Task description: From the entries below, extract every line that includes the word "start".

Source data:
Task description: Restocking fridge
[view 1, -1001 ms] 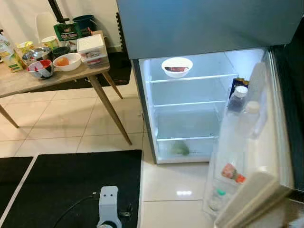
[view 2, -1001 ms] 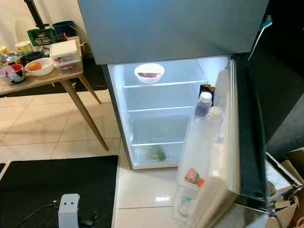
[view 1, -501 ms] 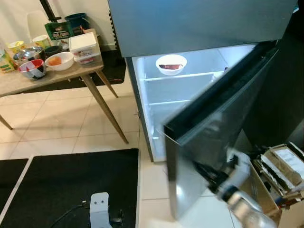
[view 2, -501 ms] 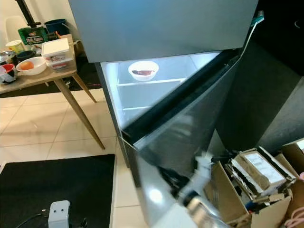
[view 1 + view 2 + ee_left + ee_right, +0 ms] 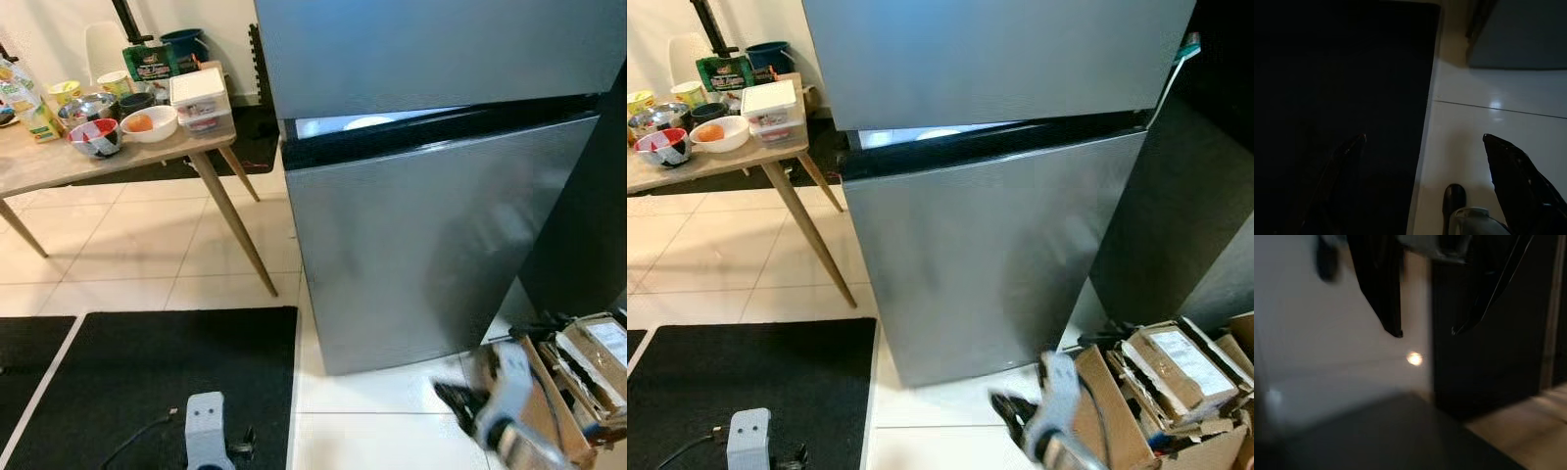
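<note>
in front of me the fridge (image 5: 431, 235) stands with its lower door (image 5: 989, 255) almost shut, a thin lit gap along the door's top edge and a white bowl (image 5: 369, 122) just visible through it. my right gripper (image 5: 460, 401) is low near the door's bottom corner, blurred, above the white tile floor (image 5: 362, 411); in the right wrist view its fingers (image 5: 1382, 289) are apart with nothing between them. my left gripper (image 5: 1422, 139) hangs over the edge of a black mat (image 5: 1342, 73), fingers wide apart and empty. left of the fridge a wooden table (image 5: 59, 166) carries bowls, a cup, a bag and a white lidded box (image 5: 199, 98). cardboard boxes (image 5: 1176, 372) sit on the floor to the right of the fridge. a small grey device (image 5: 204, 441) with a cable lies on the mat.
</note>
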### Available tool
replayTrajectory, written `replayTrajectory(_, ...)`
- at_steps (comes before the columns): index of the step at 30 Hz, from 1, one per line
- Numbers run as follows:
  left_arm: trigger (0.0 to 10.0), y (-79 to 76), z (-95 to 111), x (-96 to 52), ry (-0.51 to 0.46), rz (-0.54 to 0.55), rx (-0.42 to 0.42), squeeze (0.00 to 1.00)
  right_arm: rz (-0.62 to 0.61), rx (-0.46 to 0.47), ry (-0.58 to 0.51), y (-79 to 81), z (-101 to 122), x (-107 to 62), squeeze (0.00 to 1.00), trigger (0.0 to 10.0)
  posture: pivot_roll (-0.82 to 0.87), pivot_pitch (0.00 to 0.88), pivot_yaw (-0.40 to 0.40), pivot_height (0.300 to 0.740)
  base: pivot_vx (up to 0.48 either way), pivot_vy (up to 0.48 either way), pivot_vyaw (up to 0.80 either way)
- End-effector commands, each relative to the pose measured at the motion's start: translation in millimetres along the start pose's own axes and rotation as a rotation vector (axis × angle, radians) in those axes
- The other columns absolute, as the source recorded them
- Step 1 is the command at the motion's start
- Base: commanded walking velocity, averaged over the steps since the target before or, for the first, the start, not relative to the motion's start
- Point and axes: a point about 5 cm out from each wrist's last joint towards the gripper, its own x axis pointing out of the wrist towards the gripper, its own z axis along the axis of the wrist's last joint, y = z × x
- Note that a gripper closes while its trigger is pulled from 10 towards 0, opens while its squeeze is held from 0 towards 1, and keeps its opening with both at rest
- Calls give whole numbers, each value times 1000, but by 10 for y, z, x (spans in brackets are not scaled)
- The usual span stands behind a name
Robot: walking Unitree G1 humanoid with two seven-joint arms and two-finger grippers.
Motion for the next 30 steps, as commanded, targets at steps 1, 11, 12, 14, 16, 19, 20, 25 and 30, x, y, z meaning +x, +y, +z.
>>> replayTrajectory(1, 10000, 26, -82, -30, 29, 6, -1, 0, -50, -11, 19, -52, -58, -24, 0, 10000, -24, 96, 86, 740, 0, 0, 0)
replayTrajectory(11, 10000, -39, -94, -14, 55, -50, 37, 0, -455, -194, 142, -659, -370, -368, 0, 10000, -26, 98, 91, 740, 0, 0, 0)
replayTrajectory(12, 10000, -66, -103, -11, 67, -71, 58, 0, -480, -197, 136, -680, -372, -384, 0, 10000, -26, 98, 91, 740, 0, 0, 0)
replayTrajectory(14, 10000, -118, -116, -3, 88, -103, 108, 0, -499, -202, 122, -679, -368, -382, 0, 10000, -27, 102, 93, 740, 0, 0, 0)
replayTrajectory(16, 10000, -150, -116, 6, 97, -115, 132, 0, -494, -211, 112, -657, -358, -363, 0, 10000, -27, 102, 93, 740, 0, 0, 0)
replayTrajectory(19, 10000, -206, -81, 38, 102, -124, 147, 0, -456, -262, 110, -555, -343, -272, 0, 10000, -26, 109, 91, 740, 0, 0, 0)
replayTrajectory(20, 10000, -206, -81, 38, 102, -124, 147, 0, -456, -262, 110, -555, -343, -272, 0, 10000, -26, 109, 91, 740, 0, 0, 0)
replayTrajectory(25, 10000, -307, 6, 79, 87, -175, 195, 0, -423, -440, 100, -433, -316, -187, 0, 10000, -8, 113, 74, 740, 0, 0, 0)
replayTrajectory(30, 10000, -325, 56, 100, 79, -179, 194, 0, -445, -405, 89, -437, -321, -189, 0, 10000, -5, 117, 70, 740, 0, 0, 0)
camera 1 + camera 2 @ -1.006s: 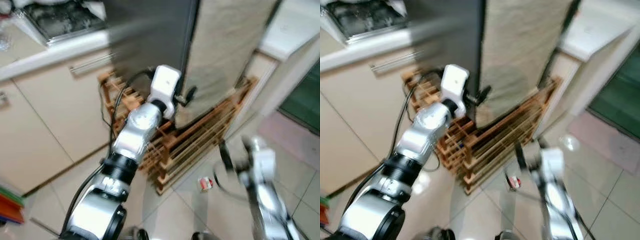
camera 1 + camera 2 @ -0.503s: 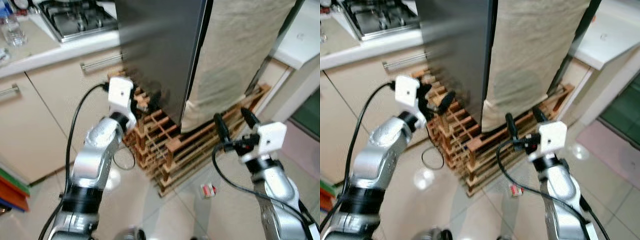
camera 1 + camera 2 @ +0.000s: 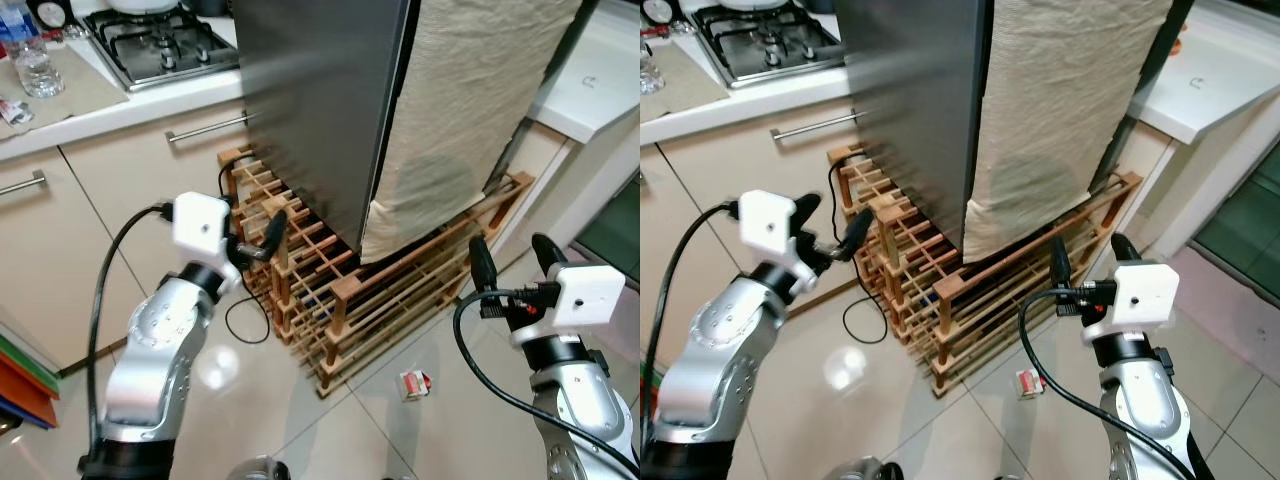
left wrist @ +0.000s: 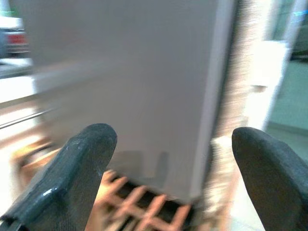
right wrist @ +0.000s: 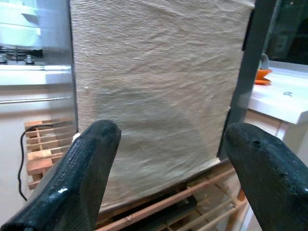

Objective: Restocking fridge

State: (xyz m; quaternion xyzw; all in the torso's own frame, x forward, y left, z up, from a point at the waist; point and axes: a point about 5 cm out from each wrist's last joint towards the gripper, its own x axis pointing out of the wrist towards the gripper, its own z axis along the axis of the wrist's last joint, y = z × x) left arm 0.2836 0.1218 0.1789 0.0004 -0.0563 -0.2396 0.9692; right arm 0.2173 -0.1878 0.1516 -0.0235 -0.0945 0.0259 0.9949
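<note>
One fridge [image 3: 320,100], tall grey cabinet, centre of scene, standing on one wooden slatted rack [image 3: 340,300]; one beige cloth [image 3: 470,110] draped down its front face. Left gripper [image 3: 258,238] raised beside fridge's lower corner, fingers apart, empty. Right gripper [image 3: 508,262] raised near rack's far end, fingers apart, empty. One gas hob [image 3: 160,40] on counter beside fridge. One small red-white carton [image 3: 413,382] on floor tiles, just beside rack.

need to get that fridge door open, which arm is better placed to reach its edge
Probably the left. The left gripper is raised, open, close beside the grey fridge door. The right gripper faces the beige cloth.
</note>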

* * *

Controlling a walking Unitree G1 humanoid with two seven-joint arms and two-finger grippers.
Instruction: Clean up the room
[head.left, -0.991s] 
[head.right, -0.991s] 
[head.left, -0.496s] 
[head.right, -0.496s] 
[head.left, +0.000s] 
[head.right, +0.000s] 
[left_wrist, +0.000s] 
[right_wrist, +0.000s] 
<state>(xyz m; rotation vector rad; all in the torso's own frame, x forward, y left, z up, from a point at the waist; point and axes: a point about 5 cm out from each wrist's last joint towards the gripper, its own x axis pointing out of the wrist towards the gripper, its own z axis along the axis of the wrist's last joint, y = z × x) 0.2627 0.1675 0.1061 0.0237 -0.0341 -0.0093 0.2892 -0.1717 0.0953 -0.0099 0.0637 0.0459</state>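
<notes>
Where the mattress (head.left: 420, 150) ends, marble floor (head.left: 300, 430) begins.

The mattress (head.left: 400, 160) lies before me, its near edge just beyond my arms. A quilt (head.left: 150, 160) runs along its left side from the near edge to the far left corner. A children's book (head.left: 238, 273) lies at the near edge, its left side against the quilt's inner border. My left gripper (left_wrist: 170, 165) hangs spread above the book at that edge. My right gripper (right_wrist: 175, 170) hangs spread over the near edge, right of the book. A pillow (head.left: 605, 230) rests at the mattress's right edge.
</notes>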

Result:
- End-effector commands, each relative to the pose measured at the motion's start: translation in millimetres along the start pose's own axes and rotation as a rotation vector (axis × angle, radians) in those axes
- Step 1 is the command at the motion's start
- Base: commanded walking velocity, averaged over the steps since the target before or, for the first, the start, not relative to the motion's start

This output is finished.